* EXERCISE DETAILS *
Check each line of the entries. Copy the ones that contain the string "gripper".

Top of PROVIDED RECORDS

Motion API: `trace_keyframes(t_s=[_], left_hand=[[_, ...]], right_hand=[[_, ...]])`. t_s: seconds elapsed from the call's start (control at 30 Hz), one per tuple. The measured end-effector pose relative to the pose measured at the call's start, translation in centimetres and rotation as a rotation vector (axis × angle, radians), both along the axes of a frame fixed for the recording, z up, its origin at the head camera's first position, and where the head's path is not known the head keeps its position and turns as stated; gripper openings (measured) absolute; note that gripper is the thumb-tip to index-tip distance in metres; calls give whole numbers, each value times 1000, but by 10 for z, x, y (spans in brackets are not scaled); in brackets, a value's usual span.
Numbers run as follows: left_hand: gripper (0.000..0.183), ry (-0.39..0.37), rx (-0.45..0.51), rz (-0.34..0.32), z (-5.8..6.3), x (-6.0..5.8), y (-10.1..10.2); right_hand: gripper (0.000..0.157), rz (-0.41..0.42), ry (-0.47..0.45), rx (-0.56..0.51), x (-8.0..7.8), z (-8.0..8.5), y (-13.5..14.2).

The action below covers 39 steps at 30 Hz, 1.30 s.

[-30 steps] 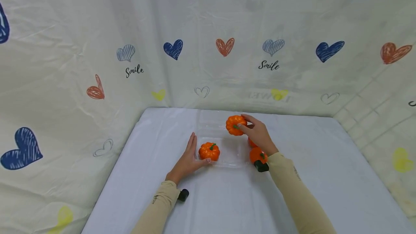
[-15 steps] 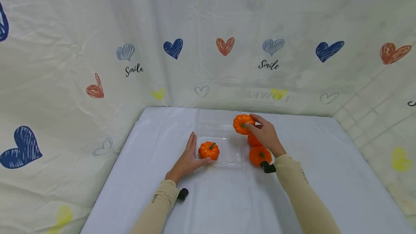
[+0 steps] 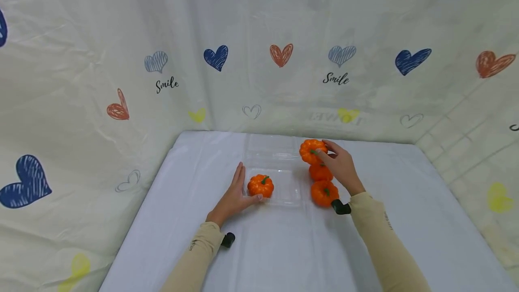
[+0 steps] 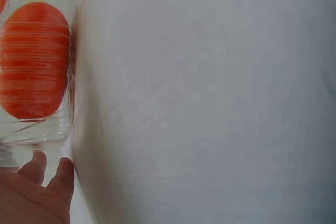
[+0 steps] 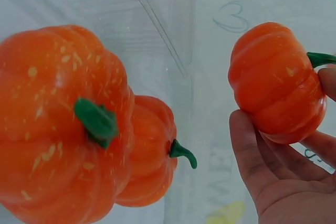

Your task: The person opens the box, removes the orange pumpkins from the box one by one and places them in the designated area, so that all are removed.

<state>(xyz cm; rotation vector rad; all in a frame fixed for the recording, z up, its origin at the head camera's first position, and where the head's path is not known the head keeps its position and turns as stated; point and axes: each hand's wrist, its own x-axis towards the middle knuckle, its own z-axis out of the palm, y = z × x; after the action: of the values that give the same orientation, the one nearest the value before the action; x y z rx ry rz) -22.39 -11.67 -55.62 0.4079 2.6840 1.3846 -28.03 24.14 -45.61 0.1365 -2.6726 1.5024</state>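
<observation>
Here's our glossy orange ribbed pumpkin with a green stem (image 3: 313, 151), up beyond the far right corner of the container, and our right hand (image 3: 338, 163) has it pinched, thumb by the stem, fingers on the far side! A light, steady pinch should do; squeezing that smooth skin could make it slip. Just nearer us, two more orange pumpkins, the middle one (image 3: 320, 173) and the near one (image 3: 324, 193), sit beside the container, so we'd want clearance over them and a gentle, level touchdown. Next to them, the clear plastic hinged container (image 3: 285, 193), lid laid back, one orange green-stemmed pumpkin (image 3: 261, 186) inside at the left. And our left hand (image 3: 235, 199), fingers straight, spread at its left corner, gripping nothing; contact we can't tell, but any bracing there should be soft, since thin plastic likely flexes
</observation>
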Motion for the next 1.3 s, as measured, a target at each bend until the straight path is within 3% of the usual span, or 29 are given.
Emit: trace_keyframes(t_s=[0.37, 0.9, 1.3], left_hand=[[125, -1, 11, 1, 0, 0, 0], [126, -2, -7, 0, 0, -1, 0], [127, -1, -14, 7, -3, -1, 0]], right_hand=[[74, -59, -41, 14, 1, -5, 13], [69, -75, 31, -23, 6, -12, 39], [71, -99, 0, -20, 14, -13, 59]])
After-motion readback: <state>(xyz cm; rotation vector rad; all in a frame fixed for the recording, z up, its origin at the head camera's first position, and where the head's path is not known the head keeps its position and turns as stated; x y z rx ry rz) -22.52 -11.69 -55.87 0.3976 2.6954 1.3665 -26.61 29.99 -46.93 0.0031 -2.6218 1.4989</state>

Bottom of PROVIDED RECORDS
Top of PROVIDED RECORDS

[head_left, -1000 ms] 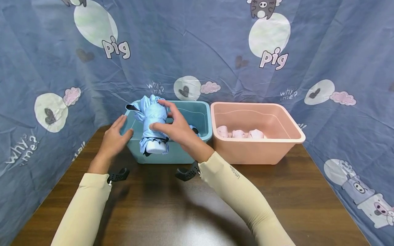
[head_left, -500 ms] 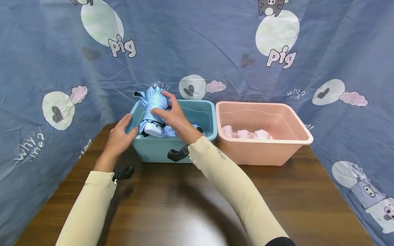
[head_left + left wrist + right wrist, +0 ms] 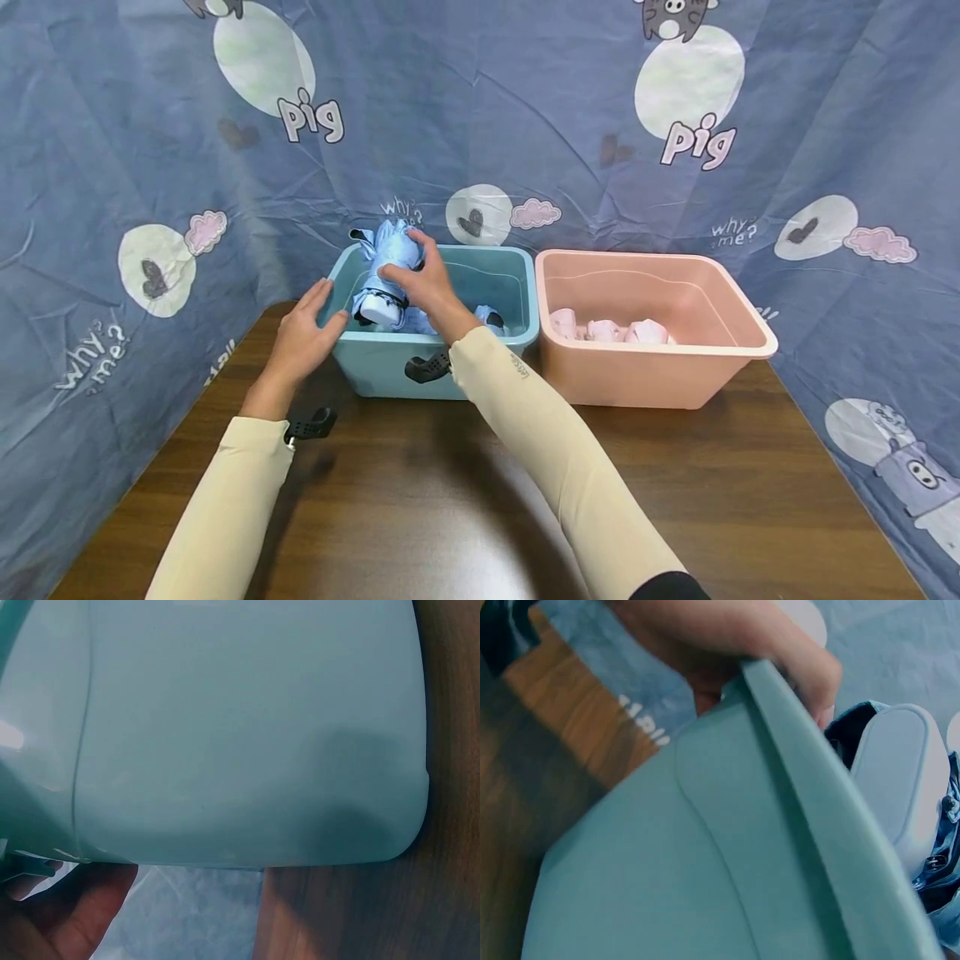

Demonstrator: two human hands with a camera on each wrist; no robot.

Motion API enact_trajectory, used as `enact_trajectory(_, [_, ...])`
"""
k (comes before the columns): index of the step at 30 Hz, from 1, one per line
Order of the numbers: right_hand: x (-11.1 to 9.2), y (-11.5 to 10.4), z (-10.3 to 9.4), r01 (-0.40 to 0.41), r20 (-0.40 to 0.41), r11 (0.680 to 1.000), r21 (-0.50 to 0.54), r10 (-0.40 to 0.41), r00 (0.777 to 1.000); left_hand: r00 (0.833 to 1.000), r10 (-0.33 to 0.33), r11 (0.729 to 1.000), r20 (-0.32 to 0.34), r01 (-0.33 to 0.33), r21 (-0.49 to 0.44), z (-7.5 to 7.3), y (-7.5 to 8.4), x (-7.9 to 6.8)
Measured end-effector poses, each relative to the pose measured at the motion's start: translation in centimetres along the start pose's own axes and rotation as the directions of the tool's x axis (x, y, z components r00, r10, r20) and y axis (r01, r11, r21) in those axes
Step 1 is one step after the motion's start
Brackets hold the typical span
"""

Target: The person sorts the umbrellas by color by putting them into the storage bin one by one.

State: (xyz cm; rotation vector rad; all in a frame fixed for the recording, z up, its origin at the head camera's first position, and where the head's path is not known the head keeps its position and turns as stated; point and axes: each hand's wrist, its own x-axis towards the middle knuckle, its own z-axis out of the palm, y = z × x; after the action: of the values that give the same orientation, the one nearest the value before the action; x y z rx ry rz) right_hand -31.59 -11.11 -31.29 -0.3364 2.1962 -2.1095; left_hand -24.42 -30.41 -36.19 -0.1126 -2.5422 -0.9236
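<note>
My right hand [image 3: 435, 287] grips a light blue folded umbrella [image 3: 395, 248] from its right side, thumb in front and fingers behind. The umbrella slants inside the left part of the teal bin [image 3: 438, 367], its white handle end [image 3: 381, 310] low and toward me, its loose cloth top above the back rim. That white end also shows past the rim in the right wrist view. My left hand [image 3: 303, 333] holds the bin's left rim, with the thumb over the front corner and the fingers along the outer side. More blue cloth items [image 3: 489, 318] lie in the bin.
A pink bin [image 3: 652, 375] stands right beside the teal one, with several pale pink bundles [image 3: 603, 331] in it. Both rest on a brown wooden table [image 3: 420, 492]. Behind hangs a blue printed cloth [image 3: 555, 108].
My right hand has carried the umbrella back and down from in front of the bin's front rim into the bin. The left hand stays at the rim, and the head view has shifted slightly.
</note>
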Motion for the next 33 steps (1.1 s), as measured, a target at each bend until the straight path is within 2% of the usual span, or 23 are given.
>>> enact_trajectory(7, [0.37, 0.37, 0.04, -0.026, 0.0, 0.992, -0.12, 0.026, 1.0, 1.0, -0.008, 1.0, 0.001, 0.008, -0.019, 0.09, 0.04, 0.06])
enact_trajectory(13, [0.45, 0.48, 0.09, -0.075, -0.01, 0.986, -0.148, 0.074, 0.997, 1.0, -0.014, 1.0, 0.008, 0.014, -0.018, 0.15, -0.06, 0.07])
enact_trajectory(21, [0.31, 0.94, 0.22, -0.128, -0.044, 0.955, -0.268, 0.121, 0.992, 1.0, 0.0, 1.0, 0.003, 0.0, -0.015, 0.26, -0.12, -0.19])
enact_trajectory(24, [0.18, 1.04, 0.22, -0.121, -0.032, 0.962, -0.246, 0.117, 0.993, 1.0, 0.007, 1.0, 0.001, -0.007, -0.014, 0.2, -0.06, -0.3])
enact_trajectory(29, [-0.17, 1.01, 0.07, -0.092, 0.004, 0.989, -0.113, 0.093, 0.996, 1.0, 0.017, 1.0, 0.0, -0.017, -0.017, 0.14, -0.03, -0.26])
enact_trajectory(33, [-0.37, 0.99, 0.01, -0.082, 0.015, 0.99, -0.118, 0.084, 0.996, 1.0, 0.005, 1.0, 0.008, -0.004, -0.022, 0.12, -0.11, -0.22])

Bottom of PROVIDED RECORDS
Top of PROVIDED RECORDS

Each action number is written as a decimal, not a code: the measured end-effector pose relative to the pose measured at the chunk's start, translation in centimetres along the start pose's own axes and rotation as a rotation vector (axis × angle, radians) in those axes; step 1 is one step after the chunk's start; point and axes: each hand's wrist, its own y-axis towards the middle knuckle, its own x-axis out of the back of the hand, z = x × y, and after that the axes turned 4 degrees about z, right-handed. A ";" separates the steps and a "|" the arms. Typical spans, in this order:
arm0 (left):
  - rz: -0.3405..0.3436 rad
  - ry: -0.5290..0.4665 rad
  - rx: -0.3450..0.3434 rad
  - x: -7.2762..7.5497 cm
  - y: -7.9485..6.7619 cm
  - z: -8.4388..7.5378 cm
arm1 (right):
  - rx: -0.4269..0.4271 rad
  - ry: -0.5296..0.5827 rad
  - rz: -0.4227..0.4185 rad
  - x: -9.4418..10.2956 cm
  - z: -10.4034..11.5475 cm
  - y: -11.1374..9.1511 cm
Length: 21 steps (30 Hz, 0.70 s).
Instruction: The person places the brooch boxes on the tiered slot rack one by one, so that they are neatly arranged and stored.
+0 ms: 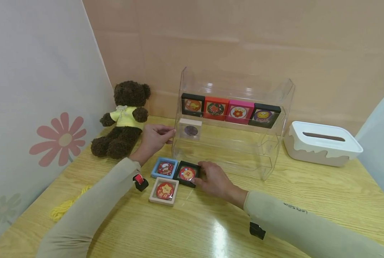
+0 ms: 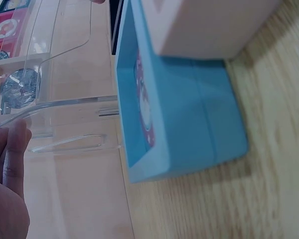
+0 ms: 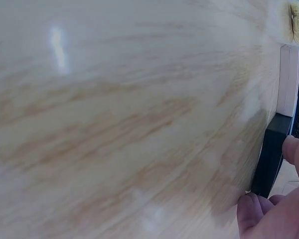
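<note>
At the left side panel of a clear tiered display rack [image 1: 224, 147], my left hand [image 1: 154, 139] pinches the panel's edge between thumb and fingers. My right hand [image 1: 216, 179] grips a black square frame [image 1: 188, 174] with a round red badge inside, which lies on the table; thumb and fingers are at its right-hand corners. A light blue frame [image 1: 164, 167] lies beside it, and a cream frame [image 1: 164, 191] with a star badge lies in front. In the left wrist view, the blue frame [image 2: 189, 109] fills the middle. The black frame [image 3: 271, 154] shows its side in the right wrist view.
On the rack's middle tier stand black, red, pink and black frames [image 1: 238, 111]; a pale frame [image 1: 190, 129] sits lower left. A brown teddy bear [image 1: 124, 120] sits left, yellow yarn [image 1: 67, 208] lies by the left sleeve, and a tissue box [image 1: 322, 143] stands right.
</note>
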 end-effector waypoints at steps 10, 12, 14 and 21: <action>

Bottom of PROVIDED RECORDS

* ANSWER SPACE *
Motion API: `trace_keyframes(t_s=[_], left_hand=[[_, ...]], right_hand=[[_, ...]])`. t_s: seconds elapsed from the call's start (control at 30 Hz), one per tuple. The measured end-effector pose relative to the pose measured at the call's start, translation in centimetres and rotation as a rotation vector (axis × angle, radians), both along the axes of a frame fixed for the recording, z up, its origin at the head camera's first position, and where the head's path is not known the head keeps its position and turns as stated; gripper openings (measured) absolute; note that gripper is the thumb-tip to index-tip distance in metres; calls give whole numbers, each value times 1000, but by 10 for z, x, y (spans in brackets are not scaled); in brackets, a value's usual span.
Numbers run as follows: left_hand: gripper (0.000..0.183), ry (-0.39..0.37), rx (-0.45..0.51), rz (-0.34..0.32), z (-5.8..6.3), x (-6.0..5.8), y (-10.1..10.2); right_hand: gripper (0.000..0.157), rz (-0.41..0.42), ry (-0.47..0.45), rx (-0.56..0.51), x (-8.0..7.8), z (-8.0..8.5), y (-13.5..14.2).

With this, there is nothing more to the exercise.